What love he had possessed he had thought dead a long time back, leaving only remorse and a heart like dried meat. But seeing Ida fully grown had saturated it and made it beat again. This image of his undead love amused him briefly, before the social formula of their relationship returned. She had called him uncle as a girl. Of course he should never have let himself get to know her. He shouldn’t have kept in touch with her mother. As if you could terminate love abruptly because the one you loved signed papers with someone else in a church.
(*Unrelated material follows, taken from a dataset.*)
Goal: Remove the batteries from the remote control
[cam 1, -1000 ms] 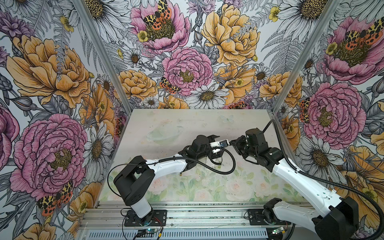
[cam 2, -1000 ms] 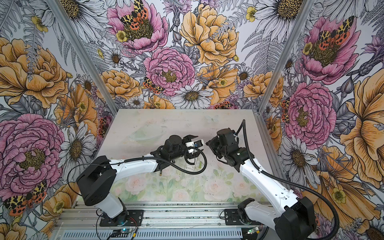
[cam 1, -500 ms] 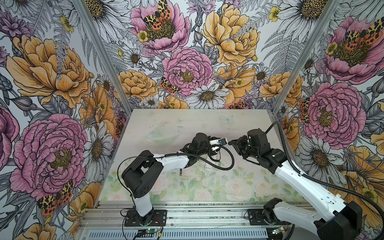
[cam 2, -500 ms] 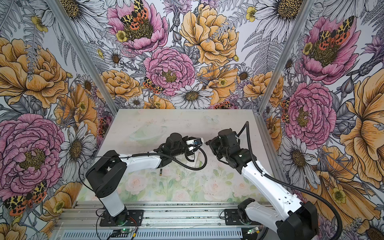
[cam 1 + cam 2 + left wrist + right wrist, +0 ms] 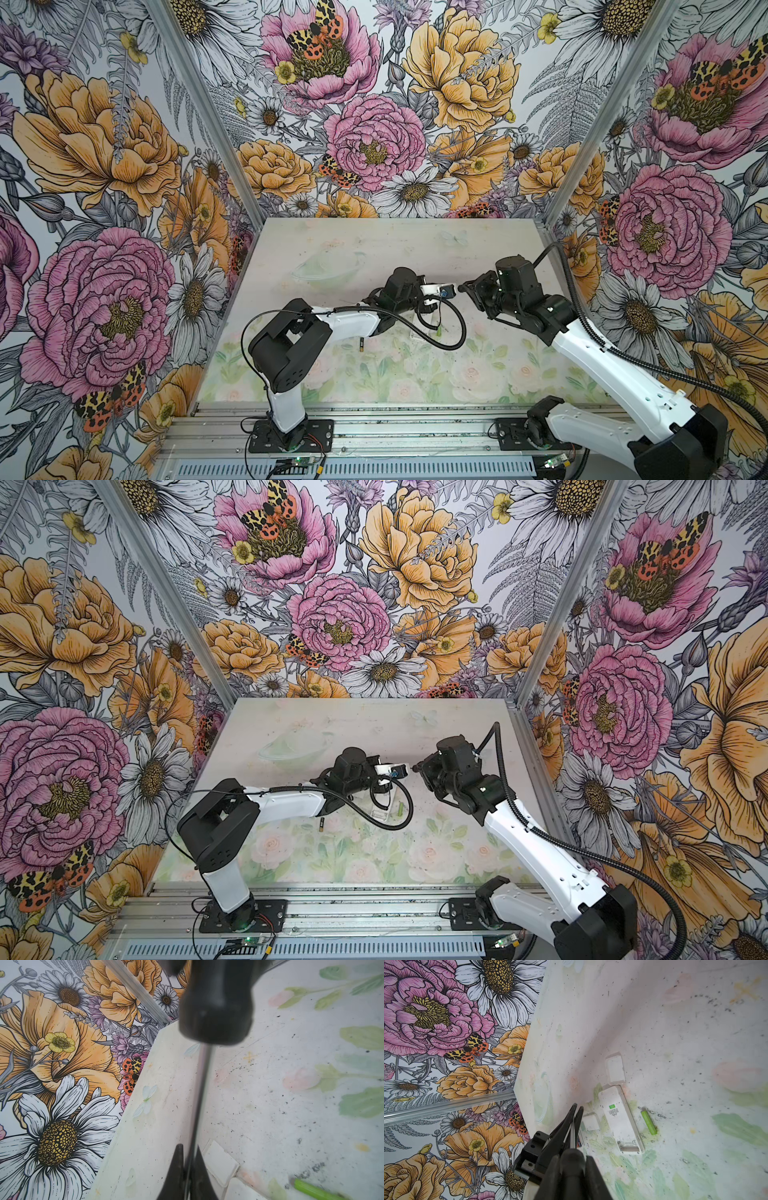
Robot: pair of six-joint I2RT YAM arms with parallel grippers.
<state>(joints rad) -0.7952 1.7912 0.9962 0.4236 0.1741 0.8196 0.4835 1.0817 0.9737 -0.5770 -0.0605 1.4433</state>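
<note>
Batteries: green battery point(image 5: 648, 1122) and black battery point(image 5: 361, 345) loose on table point(image 5: 675, 1043).
I find left gripper point(image 5: 189, 1153) pinched on screwdriver point(image 5: 205, 1055) shaft, right gripper point(image 5: 572, 1159) clamped on its handle; green battery lies just beside remote point(image 5: 620, 1120), black battery farther off.

Two matching arms out here! The left arm's smooth white plastic link point(image 5: 349, 328) sits between chunky matte-black joint housings point(image 5: 286, 353); the right arm's white plastic link point(image 5: 615, 374) shows small dark screw holes point(image 5: 648, 399). A thin ribbed black cable hose point(image 5: 441, 347) hangs off the left, a thicker ribbed black hose point(image 5: 572, 286) off the right. Flat black bolted base plate point(image 5: 320, 432) underneath. Up close, the all-black left gripper point(image 5: 577, 1107): long tapered jaws, silver rail point(image 5: 527, 1165)
</note>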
Outside, suburbs and towns repeated. Then came heavily worked farmland, arable acres and fields of spotted cows. Evening came, traffic thickened. They drove through a city of tower blocks with windows lit yellow and so many telephone cables, wires and aerials that the buildings looked caught in a net. The man beside him snored. A dangle of drool strung his mouth to the knot of his tie.
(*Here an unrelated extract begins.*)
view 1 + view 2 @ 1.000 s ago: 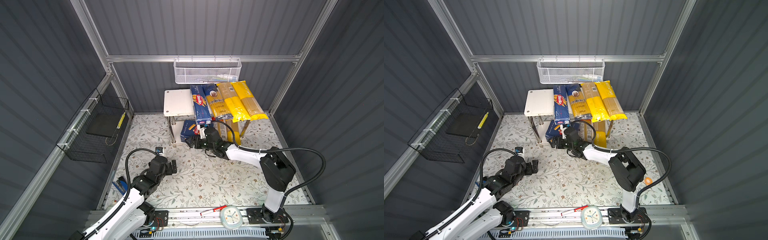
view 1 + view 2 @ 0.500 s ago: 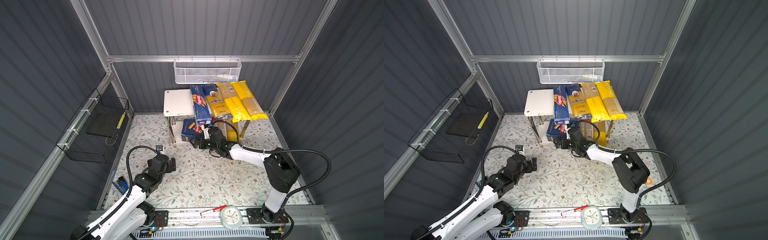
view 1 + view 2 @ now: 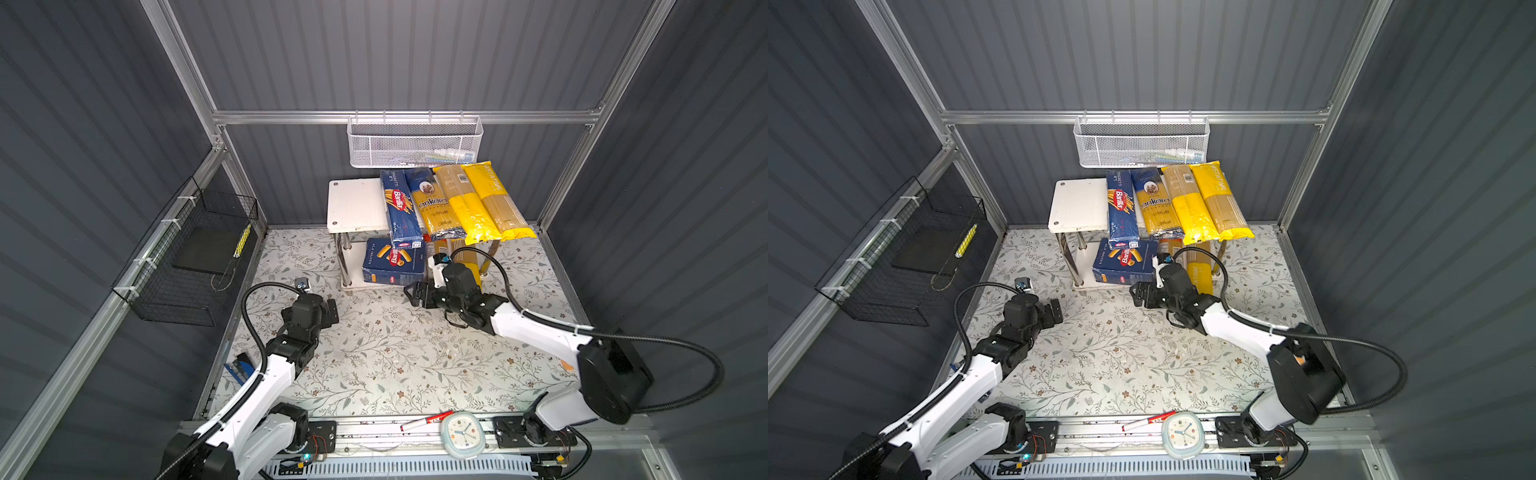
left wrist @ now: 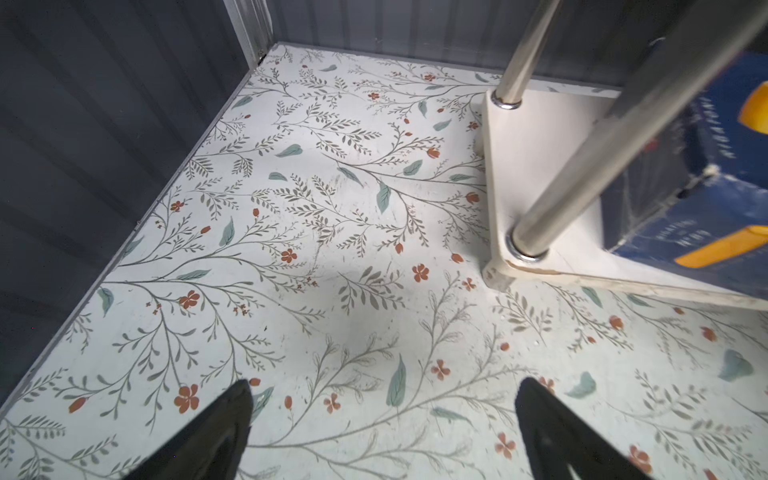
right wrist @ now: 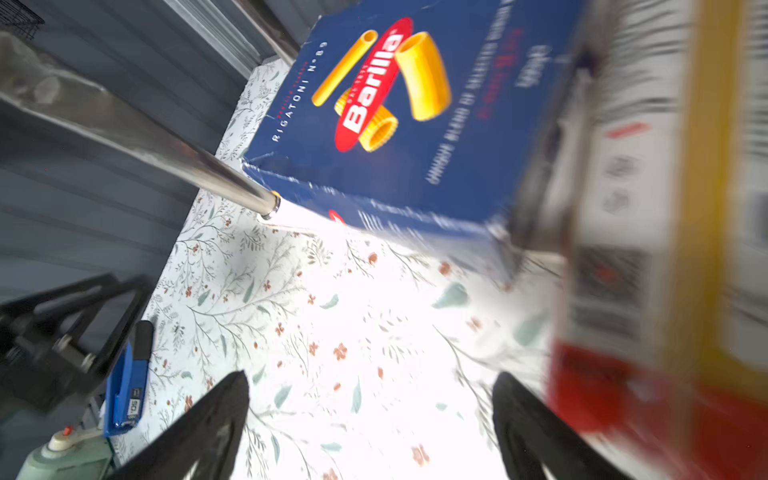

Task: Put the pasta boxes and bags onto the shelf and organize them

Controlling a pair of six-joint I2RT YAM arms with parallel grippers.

Carl got off the coach in a town communist in architecture. In the distance, hills and a power station cast a protective cloud over the streets. Double-headed lampposts stood tall on street corners. Fences were tagged with unimaginative graffiti in tasteless colours. He found the best-looking hotel he could, which had at least made an effort (if a rather meagre one) by laying a tawdry red carpet in the foyer and hanging chandeliers made of plastic in the lobby. A jobbing student with a wonky black bow tie gave him a room key, and he took the stairs up to the fourth floor to exercise legs that had become nearly numb on the coach. He threw his bag into his room, locked the door again and headed straight back out on to the streets, ignoring his rumbling stomach.
He strode down the roads that led him to the graveyard. He wished there were a florist open at this time in the evening so he could leave Freya her favourite golden irises. In the graveyard he passed a mourner caressing a memorial bench and found his way between the headstones to the white block of stone carved with that strange name that was only half hers. Freya Maclaird.
That bastard Charles Maclaird never even told Carl a tumour was bulging at the top of Freya’s spine. Never even informed him of her death. That was his spite towards him, more hurtful even than his legal ties to the woman. More hurtful even than the idea of the two of them sharing a bed with torturous regularity.